# Required work:
Go through the data below line by line and count those containing the word "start". Reply with the count only.

[Stored data entries]
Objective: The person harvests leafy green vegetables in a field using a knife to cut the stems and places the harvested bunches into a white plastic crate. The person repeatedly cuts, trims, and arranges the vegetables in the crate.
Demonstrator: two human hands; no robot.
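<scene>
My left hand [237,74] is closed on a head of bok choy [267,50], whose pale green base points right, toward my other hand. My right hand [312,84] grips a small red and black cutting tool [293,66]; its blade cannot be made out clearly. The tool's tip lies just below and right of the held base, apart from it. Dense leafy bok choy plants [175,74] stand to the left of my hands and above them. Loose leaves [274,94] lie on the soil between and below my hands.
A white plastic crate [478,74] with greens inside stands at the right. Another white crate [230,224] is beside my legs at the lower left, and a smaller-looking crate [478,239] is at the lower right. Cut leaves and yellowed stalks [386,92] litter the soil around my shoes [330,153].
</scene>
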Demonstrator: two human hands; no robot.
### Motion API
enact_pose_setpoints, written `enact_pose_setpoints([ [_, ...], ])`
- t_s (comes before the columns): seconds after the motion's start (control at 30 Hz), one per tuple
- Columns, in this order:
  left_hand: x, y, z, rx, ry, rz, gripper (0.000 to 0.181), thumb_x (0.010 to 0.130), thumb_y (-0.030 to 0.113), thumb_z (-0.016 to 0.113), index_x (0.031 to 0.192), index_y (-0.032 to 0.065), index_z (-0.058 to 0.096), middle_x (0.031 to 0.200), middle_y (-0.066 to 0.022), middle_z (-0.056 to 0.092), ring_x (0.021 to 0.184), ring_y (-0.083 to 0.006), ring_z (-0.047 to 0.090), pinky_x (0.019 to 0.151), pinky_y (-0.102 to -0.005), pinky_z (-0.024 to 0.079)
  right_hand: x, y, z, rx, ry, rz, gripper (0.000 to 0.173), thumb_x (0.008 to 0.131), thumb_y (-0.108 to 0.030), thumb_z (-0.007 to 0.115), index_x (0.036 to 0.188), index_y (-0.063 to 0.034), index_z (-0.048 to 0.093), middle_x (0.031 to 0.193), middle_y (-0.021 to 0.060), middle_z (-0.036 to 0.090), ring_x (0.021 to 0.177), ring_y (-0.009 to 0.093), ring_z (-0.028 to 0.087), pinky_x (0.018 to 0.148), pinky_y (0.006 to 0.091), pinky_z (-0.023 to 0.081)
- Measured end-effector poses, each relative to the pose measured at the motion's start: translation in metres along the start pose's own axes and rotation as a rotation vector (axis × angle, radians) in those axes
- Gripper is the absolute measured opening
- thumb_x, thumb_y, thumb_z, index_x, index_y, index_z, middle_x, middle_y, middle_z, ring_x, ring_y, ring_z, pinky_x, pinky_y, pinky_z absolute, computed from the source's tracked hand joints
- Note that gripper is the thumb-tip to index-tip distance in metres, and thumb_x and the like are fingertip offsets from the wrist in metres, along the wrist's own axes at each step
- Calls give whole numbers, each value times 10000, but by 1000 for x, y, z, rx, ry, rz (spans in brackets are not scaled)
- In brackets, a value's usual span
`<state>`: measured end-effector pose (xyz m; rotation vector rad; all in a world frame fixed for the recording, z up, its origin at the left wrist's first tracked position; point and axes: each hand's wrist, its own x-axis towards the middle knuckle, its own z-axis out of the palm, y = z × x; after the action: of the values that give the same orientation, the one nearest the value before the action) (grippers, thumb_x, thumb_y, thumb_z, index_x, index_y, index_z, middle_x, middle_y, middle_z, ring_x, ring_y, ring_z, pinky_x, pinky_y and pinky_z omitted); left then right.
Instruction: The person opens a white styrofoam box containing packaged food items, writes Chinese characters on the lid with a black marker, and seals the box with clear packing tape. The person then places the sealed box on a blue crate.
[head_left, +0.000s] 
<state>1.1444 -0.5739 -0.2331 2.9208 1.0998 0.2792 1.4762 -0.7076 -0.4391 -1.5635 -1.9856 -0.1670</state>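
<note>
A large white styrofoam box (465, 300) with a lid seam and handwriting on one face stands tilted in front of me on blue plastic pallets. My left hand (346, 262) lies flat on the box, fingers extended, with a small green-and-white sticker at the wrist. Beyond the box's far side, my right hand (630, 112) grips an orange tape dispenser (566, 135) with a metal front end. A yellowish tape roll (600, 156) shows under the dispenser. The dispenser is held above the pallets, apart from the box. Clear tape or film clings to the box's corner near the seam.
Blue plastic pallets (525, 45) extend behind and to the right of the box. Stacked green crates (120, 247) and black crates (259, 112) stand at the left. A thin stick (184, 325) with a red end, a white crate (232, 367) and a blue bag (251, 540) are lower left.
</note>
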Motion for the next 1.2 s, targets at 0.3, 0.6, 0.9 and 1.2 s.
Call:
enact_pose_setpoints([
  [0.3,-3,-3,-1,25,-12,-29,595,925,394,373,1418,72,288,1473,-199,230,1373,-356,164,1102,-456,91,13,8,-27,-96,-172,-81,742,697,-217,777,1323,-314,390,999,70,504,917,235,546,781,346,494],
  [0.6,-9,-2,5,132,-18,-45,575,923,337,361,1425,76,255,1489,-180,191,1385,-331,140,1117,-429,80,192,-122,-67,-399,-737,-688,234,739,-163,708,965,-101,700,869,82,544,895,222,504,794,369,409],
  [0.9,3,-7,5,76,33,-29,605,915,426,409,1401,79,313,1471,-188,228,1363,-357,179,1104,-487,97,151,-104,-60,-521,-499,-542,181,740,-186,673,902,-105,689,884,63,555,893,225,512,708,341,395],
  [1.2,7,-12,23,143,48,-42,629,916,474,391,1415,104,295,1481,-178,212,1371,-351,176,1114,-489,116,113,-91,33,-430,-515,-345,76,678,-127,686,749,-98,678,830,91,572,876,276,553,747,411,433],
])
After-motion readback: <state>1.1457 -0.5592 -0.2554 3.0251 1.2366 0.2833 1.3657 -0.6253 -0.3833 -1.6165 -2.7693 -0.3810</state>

# Exercise solution:
2